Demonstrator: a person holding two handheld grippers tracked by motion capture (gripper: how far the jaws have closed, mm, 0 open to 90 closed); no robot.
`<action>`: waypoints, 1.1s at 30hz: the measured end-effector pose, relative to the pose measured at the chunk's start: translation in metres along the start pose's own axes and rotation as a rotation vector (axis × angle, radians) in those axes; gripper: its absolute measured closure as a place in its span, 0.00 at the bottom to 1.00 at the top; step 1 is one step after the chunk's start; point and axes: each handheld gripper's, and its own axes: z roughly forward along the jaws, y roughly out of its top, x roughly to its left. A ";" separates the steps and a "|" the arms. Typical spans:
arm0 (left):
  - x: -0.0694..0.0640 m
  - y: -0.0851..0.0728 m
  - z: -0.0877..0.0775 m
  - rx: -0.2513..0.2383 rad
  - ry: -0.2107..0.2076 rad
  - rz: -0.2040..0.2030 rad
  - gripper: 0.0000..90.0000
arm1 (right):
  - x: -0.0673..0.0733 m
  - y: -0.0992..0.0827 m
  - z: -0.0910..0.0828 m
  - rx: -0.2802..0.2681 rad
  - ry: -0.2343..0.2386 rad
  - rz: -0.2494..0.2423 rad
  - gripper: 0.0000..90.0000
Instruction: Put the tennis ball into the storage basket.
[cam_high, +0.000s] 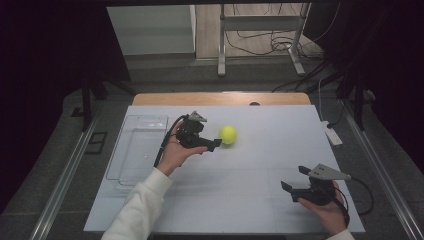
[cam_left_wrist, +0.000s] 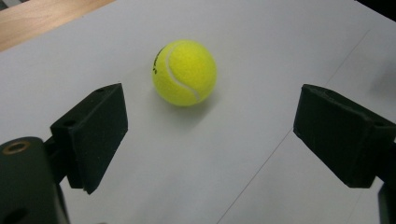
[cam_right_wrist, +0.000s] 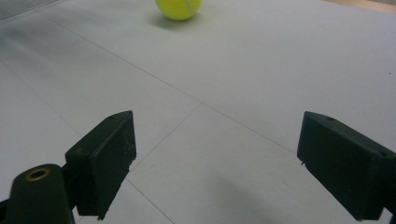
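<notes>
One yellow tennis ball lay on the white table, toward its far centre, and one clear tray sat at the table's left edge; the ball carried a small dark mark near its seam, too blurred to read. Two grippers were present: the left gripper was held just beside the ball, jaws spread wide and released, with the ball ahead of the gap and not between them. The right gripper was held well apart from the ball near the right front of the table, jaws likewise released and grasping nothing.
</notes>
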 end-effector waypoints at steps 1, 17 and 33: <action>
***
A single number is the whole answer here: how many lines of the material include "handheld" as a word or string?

2